İnsan hakları ve temel haklar alanlarındaki kötüleşme devam etmiştir.
Olağanüstü hâl sırasında getirilen tedbirlerin birçoğu hâlâ
yürürlüktedir. Yasal çerçeve, insan haklarına ve temel haklara riayet
edilmesine ilişkin genel güvenceleri içermektedir, ancak mevzuatın ve
uygulamanın Avrupa İnsan Hakları Sözleşmesi ve Avrupa İnsan Hakları
Mahkemesi içtihadı ile uyumlu hâle getirilmesi gerekmektedir.
Avrupa
Konseyi Parlamenterler Meclisi, Türkiye'nin insan haklarına, demokrasiye
ve hukukun üstünlüğüne riayet edip etmediğini izlemeye devam etmiştir.
Türkiye'nin özellikle Selahattin Demirtaş ve Osman Kavala davalarında
AİHM kararlarını uygulamayı reddetmekte ısrar etmesi, yargının
uluslararası standartlara ve Avrupa standartlarına bağlılığı ve
Türkiye'nin hukukun üstünlüğünü ve temel haklara saygı gösterilmesini
güçlendirme taahhüdü hakkında ciddi endişeye sebep olmaktadır.
“ADLİ VE İDARİ YOLLARLA ARTAN BASKI, İFADE ÖZGÜRLÜĞÜNÜN KULLANIMINI
BALTAMAYA DEVAM ETTİ”
Devlet kurumları tarafından uygulanan kısıtlayıcı tedbirler ve adli ve
idari yollarla artan baskı, ifade özgürlüğünün kullanılmasını
baltalamaya devam etmiştir.
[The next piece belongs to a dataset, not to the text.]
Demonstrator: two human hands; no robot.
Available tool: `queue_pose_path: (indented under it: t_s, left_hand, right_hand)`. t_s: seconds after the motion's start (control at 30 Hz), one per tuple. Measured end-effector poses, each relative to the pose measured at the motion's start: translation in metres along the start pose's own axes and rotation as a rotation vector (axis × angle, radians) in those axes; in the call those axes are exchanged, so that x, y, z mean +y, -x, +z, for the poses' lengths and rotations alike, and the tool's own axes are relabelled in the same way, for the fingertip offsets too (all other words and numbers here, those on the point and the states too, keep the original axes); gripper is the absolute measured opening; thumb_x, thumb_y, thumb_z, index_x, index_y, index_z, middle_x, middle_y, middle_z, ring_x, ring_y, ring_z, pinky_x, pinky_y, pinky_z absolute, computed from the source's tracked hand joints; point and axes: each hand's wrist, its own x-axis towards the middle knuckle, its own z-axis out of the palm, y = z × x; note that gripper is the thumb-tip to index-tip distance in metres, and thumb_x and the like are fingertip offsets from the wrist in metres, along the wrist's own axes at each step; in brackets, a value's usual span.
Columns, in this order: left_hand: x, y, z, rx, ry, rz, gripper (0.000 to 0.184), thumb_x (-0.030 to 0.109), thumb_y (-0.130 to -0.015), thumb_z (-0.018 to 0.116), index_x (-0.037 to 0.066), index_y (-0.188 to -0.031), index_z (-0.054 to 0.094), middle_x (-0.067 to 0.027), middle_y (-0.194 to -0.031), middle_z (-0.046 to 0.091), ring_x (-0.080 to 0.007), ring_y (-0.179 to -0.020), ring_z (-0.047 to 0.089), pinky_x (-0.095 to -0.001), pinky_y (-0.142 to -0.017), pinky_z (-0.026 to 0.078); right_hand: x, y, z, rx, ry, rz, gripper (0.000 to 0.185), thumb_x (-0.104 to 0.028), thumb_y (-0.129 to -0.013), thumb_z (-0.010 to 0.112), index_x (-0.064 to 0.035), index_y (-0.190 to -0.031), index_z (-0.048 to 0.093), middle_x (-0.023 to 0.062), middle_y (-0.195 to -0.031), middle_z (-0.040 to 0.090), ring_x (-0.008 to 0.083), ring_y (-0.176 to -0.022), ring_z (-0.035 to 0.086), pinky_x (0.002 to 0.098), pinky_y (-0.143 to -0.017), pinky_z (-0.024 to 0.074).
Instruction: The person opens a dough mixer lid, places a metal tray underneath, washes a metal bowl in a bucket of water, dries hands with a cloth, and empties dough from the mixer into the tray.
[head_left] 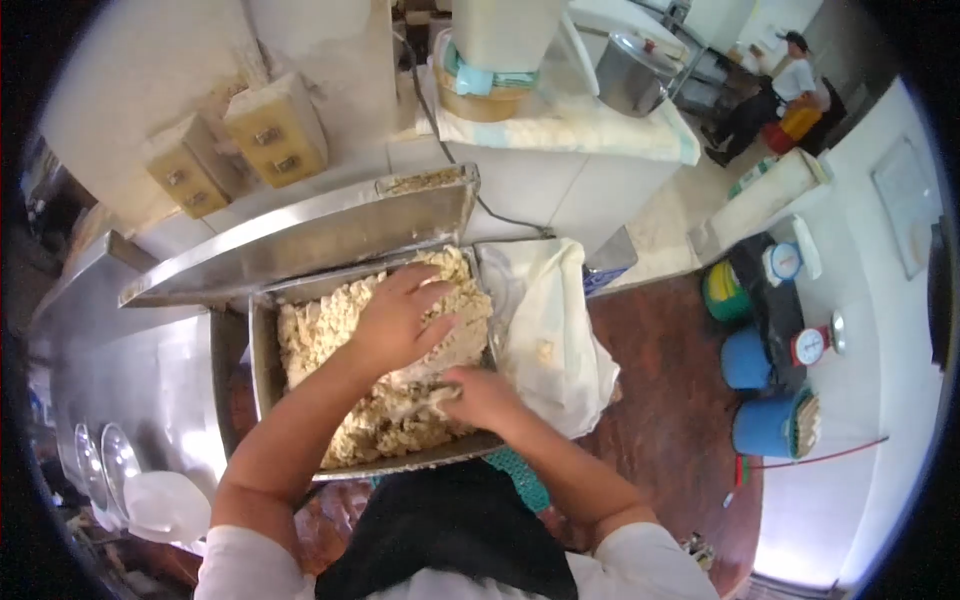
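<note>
A deep metal bin [265,350] stands before me, full of pale, crumbly dough [330,325]. Its long metal lid [320,240] is tilted up along the far side. My left hand [400,318] lies over the middle of the dough with its fingers spread, touching the surface. Near the bin's right front corner, my right hand [485,400] has its fingers curled into the dough, with a lump at the fingertips. The dough partly hides those fingertips.
A white cloth [545,340] hangs at the bin's right. On the left is a steel table [150,380]. Blue buckets [765,430] and a red scale [810,346] line the right wall. A large pot [635,75] stands on the back counter; a person [780,95] is beyond.
</note>
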Motion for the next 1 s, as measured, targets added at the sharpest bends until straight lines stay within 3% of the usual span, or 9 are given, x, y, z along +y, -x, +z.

Gazeteciler, insan hakları savunucuları,
avukatlar, yazarlar, muhalif politikacılar, öğrenciler, sanatçılar ve
sosyal medya kullanıcılarına karşı açılan ceza davaları ve mahkumiyetler
devam etmiştir.
Roman vatandaşlar, kayıtlı işlerden büyük ölçüde dışlanmıştır ve bu
vatandaşların yaşam koşulları ciddi şekilde kötüleşmiştir.
Azınlıklara
(özellikle lezbiyen, gey, biseksüel, transseksüel, interseks ve queer
(LGBTIQ) bireylere yönelik toplumsal cinsiyete dayalı şiddet, ayrımcılık
ve nefret söylemi hâlâ ciddi bir endişe konusudur.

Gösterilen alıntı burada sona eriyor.